Go through the material under this sentence. Return every line holding "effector".

=== Supplied data ===

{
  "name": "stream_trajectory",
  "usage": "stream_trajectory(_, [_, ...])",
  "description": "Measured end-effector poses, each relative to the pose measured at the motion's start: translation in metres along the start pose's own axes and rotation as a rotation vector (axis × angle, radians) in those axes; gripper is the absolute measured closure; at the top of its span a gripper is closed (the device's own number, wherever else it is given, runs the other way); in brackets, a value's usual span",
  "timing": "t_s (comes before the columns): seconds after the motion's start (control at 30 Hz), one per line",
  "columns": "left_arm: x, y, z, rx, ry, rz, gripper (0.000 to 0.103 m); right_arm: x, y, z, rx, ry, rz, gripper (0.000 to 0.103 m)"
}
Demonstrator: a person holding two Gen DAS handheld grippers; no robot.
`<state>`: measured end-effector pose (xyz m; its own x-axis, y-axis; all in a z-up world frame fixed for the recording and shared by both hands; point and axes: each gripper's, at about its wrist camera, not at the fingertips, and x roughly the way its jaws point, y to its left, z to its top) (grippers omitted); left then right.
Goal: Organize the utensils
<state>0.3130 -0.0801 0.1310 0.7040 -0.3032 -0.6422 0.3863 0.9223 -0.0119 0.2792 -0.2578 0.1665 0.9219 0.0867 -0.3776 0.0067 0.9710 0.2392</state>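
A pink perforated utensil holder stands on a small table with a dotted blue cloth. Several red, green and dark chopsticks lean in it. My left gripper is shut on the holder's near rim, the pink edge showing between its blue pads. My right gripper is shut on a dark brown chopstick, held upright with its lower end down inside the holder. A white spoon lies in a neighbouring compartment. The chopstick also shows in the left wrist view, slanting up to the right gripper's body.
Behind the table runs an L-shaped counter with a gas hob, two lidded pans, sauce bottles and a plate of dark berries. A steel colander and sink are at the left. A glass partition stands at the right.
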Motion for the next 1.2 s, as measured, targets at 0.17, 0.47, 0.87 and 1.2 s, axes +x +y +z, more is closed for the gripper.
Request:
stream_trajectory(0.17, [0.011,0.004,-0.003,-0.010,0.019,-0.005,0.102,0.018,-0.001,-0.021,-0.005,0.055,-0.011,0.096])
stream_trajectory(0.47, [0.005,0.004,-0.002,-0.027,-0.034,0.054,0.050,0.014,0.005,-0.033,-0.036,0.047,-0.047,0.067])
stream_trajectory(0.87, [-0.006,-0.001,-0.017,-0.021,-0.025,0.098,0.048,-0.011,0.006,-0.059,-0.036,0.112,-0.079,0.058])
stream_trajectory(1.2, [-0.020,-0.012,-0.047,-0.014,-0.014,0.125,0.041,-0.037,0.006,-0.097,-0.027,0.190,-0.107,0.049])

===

→ **Exercise answer**:
  "description": "Measured end-effector poses, each relative to the pose measured at the motion's start: translation in metres along the start pose's own axes and rotation as a rotation vector (axis × angle, radians) in those axes; gripper is the absolute measured closure; at the top of its span a gripper is closed (the device's own number, wherever else it is given, runs the other way); in brackets, a value's usual span",
`<state>`: measured end-effector pose (xyz m; its own x-axis, y-axis; all in a z-up world frame fixed for the recording and shared by both hands; point and axes: each gripper's, at about its wrist camera, not at the fingertips, and x roughly the way its jaws point, y to its left, z to its top) (grippers omitted); left then right.

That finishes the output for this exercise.